Triptycene is the smallest three-dimensional (3D) rigid, paddlewheel-shaped polyaromatic system and an important component of low-density materials with applications in sensors, molecular machines, and supramolecular chemistry, due to the large internal molecular free volume (IMFV) conferred by its shape-persistent geometry (Fig. 1).^1–7 In particular, the π-extended triptycenes, wherein larger ring systems are fused to the triptycene core, are conceptually interesting and practically useful, as this extension significantly increases IMFV above the bridgehead sites and between the blades.^8–19 In contrast, an alternative paddlewheel-shaped molecule, trinaphtho[3.3.3]propellane (TNP) (Fig. 1), though scarcely studied, has a larger π-surface and higher rigidity than triptycene, which facilitates the formation of ordered organic solids with great porosity and large surface areas.^20–23 Interest in π-extended TNPs has intensified, and recent studies have investigated their electronic and assembly properties,^24–28 diradicaloid and triradicaloid character,^29,30 gas separation,³¹ and use as emitters in organic light-emitting diodes.^32,33 In 2019, we reported a new propellane, triperyleno[3,3,3]propellane triimides (TPPTI) (Fig. 1), which is composed of three perylene monoimide units fused on a [3,3,3]propellane.^34,35 This propellane exhibits promising characteristics, including high solubility, large π-surface, and strong electron-accepting capability. Notably, the versatile chemistry possibilities associated with TPPTI offer great opportunities for the development of structurally and chemically distinctive 3D compounds. However, the large flat π-blades of TPPTI are prone to promoting self-association by π-stacking, thereby lowering solubility and disfavoring the formation of homogeneous mixtures or cocrystals with nonplanar partners. In addition, it is reasonable to assume that the large free volume of TPPTI, especially around its bridgeheads, partially frustrates and inhibits packing.^36,37

Fig. 1 Chemical structures of triptycene, trinaphtho[3.3.3]propellane, and triperyleno[3,3,3]propellane triimides with internal molecular free volume elements.

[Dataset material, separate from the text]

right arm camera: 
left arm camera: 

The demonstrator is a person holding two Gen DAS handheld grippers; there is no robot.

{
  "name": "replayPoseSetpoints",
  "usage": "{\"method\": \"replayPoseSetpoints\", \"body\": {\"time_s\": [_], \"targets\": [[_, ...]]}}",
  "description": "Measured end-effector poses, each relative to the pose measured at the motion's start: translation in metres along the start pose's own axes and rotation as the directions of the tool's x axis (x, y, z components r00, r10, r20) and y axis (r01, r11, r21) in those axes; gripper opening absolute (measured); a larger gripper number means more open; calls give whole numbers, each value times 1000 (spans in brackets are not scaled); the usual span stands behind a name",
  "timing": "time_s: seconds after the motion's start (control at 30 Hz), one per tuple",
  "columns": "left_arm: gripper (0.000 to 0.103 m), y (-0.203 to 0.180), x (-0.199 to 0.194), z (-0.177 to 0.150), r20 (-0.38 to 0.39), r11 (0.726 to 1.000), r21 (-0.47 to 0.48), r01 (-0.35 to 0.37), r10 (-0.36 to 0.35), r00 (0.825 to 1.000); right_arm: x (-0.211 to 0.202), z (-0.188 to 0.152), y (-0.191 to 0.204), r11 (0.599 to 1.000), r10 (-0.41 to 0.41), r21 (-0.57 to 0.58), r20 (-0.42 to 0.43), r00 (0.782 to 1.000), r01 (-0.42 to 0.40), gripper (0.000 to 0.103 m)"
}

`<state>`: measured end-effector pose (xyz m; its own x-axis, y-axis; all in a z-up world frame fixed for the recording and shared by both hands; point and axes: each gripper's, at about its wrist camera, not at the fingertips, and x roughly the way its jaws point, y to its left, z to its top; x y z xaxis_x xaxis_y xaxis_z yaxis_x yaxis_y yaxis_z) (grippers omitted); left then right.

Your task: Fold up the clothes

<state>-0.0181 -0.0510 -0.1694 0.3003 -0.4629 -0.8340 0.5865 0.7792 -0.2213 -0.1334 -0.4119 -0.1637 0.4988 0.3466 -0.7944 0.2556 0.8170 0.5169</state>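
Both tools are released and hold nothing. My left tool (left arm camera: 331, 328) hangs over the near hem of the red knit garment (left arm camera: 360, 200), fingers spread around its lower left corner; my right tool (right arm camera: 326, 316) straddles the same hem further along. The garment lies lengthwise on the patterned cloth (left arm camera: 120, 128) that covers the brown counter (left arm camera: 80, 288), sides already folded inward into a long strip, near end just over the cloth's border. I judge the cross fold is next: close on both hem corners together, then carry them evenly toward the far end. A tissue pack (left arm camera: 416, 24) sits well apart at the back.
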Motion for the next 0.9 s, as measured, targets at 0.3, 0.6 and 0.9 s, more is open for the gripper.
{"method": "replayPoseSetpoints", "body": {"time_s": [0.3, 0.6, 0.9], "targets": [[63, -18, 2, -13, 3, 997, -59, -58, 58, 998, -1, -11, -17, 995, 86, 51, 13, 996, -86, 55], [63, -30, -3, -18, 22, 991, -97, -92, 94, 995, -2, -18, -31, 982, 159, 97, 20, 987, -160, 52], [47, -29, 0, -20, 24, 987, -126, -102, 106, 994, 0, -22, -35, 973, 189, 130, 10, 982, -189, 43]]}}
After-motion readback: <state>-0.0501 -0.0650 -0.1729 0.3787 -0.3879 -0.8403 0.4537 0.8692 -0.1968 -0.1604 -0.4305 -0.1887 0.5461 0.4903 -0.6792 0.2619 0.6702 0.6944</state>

To turn TPPTI into effective hosts, an effective way is to make derivatives devised to block π-stacking, increase solubility, and facilitate cocrystallization. Here we report a new [n]cyclo-meta-phenylene ([n]CMP)-bearing propellane hybrid, TPPTI-[9]CMP, wherein the [9]cyclo-meta-phenylene ([9]CMP) subunits are triply linked to the TPPTI framework. It is assumed that the spatial orientation of the consecutively linked cyclophenylenes, accompanied by the conformational changes of [n]CMP, would substantially enhance excellent flexibility and porosity, which, in turn, would result in unique self-assembly or new properties.^38–40 The molecular geometry of the 3D hybrid provides three nanometer-sized cavities in the structure, as one can imagine that the [9]CMP subunits partially occupy the voids near the bridgeheads, promoting crystallization in a controlled orientation. This combination of a nanoring and propellane could thus open up new possibilities for supramolecular self-assembly that blend the flexibility and porosity expected for [n]CMP with enhanced binding affinities known for π-extended propellanes.

Results and discussion

A two-step synthesis of TPPTI-[9]CMP (Scheme 1a) started from hexabrominated TPPTI 1, which was prepared using the synthetic method developed by our group.³⁴ A six-fold Suzuki coupling of 1 with m-terphenyl boronic ester 2 provided 3 in 80% yield, which was converted to the desired hybrid TPPTI-[9]CMP in 50% yield by a six-fold intramolecular nickel-mediated Yamamoto-type homocoupling reaction. This 3D hybrid is much more soluble than TPPTI, and its ¹H NMR spectrum revealed eight nonequivalent aromatic protons, indicating the highly dynamic symmetry of the structures in solution. Additionally, the model compound [9]CMP was prepared by nickel-mediated cyclotrimerization of m-terphenyl 4, and its molecular structure was unambiguously confirmed by X-ray crystallography (Scheme 1b).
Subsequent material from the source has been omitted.